Neden sonra bir sırt ağrısı başlamıştı bedenimde. Yattığım yerdendir, barakanın rutubetindendir belki diyordum. Ayazdandır, üç dört gün evvel köy meydanında meyve satan satıcılardan ufak tefek bir şeyler almıştım, gelirken biraz ıslanmıştım ondandır diye önemsemiyordum. İlçe merkezinde sağlık ocağında yazdırdığım ilaçlardan da fayda görememiştim. Bir yandan çocuklarımın bakımı, kıst imkânlarla karınlarını doyurma çabalarım, ayazdan ateşten esirgeme gayretlerim, bir yandan ayakta duramayışım. Evde ağrılarıma dayanamıyordum. Ha bire terliyordum. Sürekli üzerimi değiştirmek zorunda kalıyordum. Gerisi çorap söküğü gibi gelmişti. Şehir hastanesinde testimin pozitif çıkmıştı. Kendim için değil çocuklarım için korkuyordum. Nerden nasıl kapmıştım ben de anlamamıştım. Bu defa bu defa çocuklarımın da hastalığı kapmış olabileceği korkusu sarmıştı yüreğimi. Yüreğim yanıyordu bu kez. Aynı evim gibi. Aynı duvarda çakılı halımdaki yanan ceylanlar gibi. Öyle bir ateşti ki bu ateş. Burnuma kesif bir is kokusu geliyordu yine. Nefes alamıyor, boğulur gibi oluyordum. Ne nefes alabiliyordum, ne de verebiliyordum. O kadar kötüydüm ki öleceğimi düşünüyordum. Çocuklarım neredeydi, test sonuçlarının negatif olduğu söylense de bu ayazda bu soğukta ve o barakada o karantinada ne durum dalardı. Cılız nefesim hırıltıya dönüşmüştü sabaha karşı. Göğsüm gönülsüzce inip kalkıyordu. İnliyordum. Melekleri görüyordum yattığım odanın camından bana bakan. Ben inledikçe yaşlı gözlerle dinliyorlardı. Dudaklarım belli belirsiz hareket ediyordu. Lisanım neredeydi benim. Dilim nerede. Kelimelerim bir saatin zembereği gibi dağılmıştı. Gözlerim bizim barakamızı o isli çıranın şavkında bekleyen meleği arıyordu. Onlarca meleğin içerisinde yüzünü gözünü kendi hayal kalemimizle çizdiğimiz o meleği seçemiyordum diğer meleklerden içerisinden. Çocuklarımın düşleri geliyordu aklıma. Bu melekten neler istemişlerdi oysa.

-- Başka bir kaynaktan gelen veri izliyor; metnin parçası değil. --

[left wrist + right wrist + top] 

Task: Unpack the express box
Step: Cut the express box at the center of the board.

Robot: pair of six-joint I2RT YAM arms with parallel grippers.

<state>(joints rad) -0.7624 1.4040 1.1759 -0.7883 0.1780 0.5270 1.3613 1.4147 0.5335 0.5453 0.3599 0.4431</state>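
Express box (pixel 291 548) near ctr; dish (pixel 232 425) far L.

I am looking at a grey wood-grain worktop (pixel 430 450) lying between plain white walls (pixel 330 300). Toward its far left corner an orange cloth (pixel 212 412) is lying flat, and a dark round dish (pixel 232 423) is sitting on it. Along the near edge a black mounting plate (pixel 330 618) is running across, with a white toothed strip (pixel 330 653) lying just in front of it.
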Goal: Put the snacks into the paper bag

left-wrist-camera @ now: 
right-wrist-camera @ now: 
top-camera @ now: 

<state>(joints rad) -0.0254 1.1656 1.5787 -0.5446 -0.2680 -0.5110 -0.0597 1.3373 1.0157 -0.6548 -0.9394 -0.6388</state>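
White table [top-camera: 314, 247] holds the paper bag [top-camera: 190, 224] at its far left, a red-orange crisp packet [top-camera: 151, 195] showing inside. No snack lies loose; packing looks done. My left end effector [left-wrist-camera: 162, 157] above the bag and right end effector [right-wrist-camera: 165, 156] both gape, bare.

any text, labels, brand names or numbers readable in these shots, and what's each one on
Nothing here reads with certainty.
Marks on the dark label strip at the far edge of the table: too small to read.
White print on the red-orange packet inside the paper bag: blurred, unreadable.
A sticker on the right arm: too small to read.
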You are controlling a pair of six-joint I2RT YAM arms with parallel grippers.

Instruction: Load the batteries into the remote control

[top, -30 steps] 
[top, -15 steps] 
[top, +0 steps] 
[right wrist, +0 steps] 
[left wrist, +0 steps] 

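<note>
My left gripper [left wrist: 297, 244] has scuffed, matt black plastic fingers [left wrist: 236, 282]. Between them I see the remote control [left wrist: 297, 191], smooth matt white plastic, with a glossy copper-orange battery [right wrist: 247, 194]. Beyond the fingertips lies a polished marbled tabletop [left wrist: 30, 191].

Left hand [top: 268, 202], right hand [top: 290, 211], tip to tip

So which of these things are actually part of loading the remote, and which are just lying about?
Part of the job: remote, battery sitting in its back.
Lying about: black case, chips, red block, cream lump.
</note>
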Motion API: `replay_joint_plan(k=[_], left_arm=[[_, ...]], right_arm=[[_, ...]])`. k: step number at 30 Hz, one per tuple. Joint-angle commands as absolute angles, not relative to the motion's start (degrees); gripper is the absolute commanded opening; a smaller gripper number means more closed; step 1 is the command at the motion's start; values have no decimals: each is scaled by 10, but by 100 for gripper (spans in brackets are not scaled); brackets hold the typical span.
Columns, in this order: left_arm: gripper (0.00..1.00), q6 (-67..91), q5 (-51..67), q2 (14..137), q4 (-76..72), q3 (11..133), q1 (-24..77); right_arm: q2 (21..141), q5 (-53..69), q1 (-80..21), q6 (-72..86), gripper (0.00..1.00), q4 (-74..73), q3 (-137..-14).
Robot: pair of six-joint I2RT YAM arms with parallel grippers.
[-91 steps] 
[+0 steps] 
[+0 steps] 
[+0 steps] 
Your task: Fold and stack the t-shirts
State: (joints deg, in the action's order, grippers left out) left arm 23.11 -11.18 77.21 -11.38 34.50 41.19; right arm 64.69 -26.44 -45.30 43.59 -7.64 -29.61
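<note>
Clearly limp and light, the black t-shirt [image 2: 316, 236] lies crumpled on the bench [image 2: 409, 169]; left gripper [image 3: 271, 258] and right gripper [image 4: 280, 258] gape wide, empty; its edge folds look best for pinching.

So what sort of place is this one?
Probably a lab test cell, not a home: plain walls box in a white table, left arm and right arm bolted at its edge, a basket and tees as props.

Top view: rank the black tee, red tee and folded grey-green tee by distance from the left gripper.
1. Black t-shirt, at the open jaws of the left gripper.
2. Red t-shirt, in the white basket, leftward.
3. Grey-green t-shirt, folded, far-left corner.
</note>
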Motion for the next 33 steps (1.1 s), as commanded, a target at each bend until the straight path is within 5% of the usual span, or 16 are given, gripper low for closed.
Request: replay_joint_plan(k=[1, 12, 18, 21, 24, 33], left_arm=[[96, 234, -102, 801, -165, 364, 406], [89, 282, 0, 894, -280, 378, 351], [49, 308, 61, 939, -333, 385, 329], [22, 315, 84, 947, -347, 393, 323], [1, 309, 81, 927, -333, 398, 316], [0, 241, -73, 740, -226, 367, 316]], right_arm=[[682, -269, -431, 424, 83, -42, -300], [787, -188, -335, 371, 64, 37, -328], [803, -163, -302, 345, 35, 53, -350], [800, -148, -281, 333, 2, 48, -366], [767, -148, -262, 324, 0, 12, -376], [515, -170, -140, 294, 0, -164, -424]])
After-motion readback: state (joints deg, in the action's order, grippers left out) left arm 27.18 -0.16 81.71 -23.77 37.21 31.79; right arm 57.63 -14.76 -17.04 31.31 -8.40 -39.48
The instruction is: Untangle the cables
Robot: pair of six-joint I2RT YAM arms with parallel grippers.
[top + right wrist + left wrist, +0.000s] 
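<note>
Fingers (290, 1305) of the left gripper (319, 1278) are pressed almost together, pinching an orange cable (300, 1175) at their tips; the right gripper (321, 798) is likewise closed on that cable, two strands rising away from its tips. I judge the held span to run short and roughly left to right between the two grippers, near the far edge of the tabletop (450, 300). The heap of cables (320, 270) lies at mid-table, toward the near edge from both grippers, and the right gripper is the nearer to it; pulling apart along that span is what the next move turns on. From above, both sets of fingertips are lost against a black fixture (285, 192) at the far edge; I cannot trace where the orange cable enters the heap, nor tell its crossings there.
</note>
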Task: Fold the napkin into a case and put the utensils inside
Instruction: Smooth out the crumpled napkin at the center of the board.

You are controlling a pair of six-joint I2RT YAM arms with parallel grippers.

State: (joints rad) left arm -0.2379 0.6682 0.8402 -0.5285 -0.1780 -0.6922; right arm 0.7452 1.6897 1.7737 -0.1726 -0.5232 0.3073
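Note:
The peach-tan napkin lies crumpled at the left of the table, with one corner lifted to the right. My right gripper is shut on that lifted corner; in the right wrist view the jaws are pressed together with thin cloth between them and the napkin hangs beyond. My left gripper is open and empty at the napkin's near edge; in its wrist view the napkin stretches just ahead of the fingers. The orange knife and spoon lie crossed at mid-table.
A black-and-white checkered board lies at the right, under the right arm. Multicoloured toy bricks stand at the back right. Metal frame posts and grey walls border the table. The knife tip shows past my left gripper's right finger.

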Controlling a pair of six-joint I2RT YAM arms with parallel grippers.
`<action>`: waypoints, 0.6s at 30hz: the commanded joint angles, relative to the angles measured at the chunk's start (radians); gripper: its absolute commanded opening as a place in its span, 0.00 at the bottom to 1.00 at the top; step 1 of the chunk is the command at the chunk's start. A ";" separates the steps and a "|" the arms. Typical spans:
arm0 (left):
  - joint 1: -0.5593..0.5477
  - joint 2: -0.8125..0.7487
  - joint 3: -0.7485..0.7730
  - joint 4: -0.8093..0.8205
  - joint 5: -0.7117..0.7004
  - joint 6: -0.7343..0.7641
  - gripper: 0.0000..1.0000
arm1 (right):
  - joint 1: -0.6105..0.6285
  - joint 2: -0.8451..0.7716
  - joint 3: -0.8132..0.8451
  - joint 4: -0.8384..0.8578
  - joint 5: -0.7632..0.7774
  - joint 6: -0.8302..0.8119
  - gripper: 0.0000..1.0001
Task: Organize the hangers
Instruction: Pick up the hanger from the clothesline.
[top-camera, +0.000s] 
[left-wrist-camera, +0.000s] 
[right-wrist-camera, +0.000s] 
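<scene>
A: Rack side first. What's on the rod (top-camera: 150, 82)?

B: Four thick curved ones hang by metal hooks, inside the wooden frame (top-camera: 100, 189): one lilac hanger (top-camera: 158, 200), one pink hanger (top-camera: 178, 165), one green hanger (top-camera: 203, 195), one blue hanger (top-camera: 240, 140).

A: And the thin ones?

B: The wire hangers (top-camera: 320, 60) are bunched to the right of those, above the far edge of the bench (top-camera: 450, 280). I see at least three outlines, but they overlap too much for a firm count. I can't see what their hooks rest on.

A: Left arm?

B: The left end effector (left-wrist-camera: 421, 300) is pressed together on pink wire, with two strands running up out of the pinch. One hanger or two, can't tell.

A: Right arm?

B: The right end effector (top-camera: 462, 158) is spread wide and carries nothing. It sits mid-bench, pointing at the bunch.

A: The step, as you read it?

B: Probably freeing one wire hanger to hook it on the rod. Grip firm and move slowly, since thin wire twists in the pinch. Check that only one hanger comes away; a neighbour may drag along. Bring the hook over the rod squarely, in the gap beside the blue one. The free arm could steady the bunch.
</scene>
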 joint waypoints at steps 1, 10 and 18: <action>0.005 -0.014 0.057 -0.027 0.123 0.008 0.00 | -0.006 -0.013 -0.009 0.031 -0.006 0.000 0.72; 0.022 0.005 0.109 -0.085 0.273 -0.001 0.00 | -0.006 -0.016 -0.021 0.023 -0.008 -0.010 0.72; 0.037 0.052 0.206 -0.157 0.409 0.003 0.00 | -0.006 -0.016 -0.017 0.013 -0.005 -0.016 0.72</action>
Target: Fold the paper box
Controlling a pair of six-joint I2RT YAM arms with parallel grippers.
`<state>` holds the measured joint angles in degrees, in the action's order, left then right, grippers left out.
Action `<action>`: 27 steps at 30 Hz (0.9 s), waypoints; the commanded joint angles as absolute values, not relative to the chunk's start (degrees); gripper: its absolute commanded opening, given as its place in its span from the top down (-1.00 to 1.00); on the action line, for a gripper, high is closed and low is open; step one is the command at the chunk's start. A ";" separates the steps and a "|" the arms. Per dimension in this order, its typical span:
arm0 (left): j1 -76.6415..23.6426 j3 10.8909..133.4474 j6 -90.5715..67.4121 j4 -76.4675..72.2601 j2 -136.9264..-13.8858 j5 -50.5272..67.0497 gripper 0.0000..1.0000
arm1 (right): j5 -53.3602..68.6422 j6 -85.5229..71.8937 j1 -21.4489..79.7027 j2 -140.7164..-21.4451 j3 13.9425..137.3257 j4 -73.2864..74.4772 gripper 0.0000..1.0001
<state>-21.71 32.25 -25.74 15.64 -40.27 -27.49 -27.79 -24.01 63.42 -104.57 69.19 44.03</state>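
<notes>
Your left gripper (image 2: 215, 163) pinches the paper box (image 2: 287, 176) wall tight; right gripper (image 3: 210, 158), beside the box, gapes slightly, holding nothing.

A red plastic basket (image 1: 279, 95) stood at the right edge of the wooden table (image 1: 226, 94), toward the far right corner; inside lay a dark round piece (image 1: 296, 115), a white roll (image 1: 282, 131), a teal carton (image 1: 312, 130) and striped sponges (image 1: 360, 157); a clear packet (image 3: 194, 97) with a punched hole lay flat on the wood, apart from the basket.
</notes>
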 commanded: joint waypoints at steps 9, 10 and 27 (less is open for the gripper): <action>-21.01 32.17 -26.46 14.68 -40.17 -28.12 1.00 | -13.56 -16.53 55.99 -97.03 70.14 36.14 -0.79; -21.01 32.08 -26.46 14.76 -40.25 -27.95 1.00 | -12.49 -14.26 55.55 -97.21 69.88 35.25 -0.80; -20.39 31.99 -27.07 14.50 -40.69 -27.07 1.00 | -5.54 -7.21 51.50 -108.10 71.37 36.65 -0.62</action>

─Bu kadar zor muydu ey melek?
─Çocuklarıma verdiğin sözü neden yerine getirmedin?
Çocuklarım geliyordu gözlerimin önüne. Bir de o sözünde durmayan meleğimiz. Bir dalıyor, bir uyanıyordum. Üşümüyordum artık. Bedenimi çepeçevre kuşatan bir sıcaklığın etkisindeydim. Kazancılar çarşısından mistik bir tını duyuyordum sanki. Çekicin bakıra değdiği an çıkardığı müzik, akıl ve dünya arasındaki döngüydü gönül lügatimde. Dönen, soluyan, dövülen, açılan, şekil değiştiren, havaya karışan ritimle, kalbe ve kana hücum eden sesleriydi. Bu çarşıda alın terinin ekmeğe dönüştüğü her kazancı dükkânı birer Mevlana ocağıydı gözlerimde. Ağır ağır kesiliyordu çekiç sesleri. Çocuklarımın kokusunu duyuyordum. Sanki her biri Hüsnü Yusuf Çiçekleri toplayıp getirmişti bana. Kadife kadife renkleri vardı evet görüyordum. Sonra bir öksürük krizi ile kayboluyordu çocuklarım gözümün önünden. Yine o melekleri görüyordum. Yüzlerce melek öylesine bakıyordu gözlerimin içerisine. Gözlerimle soruyordum o göremediğim meleği diğer meleklere. Nasıl bir cevap verecekti acaba, heybesinde yarım kalan düşlerin ve dileklerin akibetini sorduğumda. Burnuma kesif bir yanık kokusu geliyordu yine. Düşler yanıyordu, umutlar yanıyor, beklentiler yanıyordu. Çocuklarımla o meleğe yazdığımız mektuplar yanıyordu. Yarı hırıltıyla kıpırdadı dudaklarım. Göğsümün üzerinde çöreklenen sıradağlara inat bir cümle düştü dudaklarımdan. “Küsüm, ben o meleğe küsüm.”